Supplied information.
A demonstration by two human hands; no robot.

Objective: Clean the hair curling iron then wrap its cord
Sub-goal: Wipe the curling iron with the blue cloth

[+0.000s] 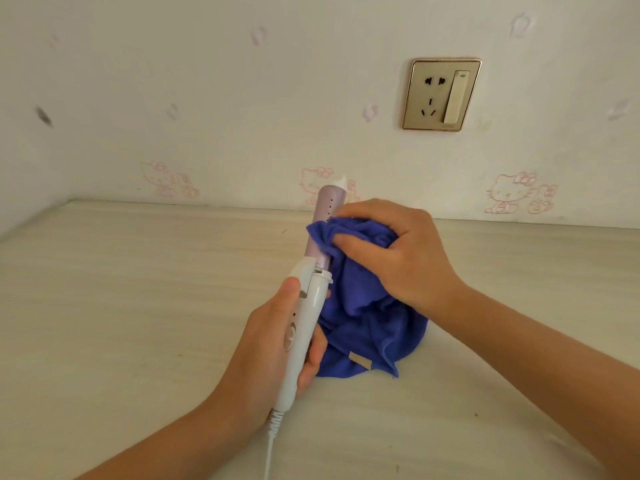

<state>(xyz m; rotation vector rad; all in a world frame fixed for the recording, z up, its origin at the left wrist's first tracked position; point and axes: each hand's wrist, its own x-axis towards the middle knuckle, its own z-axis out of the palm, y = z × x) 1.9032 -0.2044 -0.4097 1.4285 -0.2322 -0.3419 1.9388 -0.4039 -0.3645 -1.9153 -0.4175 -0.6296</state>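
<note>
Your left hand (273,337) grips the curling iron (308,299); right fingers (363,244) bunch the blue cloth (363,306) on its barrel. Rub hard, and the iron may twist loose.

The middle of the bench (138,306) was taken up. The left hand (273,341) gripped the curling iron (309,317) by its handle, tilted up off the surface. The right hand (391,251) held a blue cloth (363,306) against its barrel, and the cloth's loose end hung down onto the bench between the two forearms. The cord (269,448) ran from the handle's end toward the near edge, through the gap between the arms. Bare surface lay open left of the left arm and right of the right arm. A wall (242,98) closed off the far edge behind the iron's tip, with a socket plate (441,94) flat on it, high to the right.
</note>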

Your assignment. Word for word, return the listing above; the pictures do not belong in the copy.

Answer box.
A demonstration by two human hands; no robot.

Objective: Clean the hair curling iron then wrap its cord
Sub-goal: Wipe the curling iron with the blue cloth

[+0.000s] 

<state>(xyz m; rotation vector rad; all in a world frame fixed for the recording, z up, its origin at the left wrist's first tracked position; point and axes: each hand's wrist, its own x-axis towards the middle knuckle, its own z-axis out of the palm, y = z × x) 1.9032 -0.2044 -0.4097 1.4285 -0.2322 -0.3419 1.9388 -0.4039 -0.3645 -1.9153 -0.4175 -0.6296</state>
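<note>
Your left hand (273,337) grips the curling iron (308,299); right fingers (363,244) bunch the blue cloth (363,306) on its barrel. Rub hard, and the iron may twist loose.

The middle of the bench (138,306) was taken up. The left hand (273,341) gripped the curling iron (309,317) by its handle, tilted up off the surface. The right hand (391,251) held a blue cloth (363,306) against its barrel, and the cloth's loose end hung down onto the bench between the two forearms. The cord (269,448) ran from the handle's end toward the near edge, through the gap between the arms. Bare surface lay open left of the left arm and right of the right arm. A wall (242,98) closed off the far edge behind the iron's tip, with a socket plate (441,94) flat on it, high to the right.
</note>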

The exercise is now complete.